Twice a day we swam in the lake. In the morning there were lessons, in the afternoon free swim. I was proud that by my sixth year at camp I'd advanced to training as a junior lifesaver. I swam a crisp crawl as Paddles, the swimming instructor, yelled directions over a megaphone for a practice rescue of a drowning camper. During archery, I stood with legs apart, bowstring drawn back, my focus keenly narrowed to sight along the arrow. All else fell away as I felt the power of letting the arrow fly, listening to the sharp
whap
as it landed somewhere near the bull's-eye of the target.

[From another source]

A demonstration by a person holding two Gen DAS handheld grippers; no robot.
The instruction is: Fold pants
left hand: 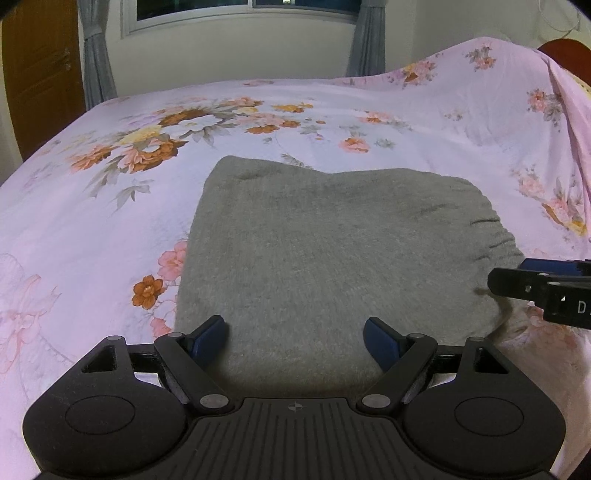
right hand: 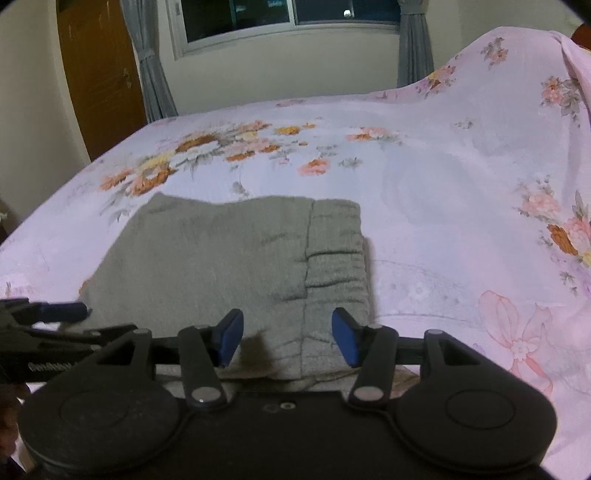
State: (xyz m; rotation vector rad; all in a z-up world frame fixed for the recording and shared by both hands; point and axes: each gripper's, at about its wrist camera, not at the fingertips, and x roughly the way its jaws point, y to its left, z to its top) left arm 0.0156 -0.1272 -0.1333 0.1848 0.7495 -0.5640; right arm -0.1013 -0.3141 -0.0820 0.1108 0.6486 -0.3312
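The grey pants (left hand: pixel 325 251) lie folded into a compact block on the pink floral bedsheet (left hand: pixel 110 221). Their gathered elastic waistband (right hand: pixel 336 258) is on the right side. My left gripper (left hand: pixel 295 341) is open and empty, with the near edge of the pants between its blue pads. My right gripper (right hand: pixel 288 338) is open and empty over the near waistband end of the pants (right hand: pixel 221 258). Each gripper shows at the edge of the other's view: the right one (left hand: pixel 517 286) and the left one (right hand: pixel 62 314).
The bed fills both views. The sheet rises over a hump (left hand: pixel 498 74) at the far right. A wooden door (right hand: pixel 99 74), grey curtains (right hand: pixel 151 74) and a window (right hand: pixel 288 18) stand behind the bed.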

I even took an odd comfort in the dreaded inspections of our quarters, the check for neatly made hospital corners on our cots and
clothes folded in our trunks. Every morning, we stood at attention as the flag was unfurled and raised, then in the evening lowered and folded. At dinner, I ate with great gusto camp meals repeated from the same recipes each year, with ice-cold milk doled out by counselors in half-glass refills. And at night around the campfire, there was the group camaraderie as we sang together, flames sparking the dark.
That summer, I brought my guitar. I had learned quite a few songs from the class on public television. During free period, I perched on my cot in my unit's canvas tent, strumming and singing. Other girls joined me, sitting on the opposite cot. I felt almost giddy being at the center of their attention, leading them in song.
 
 
WHILE I WAS GOING ABOUT my days canoeing and making lanyards, back in Millstone, Mr. Fredrickson noticed that Mom's car had not moved in the driveway for two days. He went to check on her. I will never know how it was that my mother was still alive, two days after swallowing rat poison. Was there blood, shit, vomit? Was her skin ashen? Did they pump her stomach again, like with the sleeping pills?
Some things are beyond bearing, and so sink from consciousness, leaving no memory. When my month at camp ended, my father picked me up. Years later, he reminded me how, on the drive home, he told me Mom had attempted suicide again, that she was in a mental hospital again, but I have blocked that moment out. Dad moved back into the house while Mom was in the hospital, but I can recall none of those first weeks of eighth grade when I lived with Dad. What I do remember is this: I kept my focus elsewhere—on school, narrowing my anxiety to worries about getting my homework done.
I coveted straight A's. This was my mother's fourth suicide attempt by every lethal means she could think of: the rifle, the river, the pills, and now the rat poison. Hard as she tried, Mom always lived, and the whole possibility of her actually dying seemed unreal to me.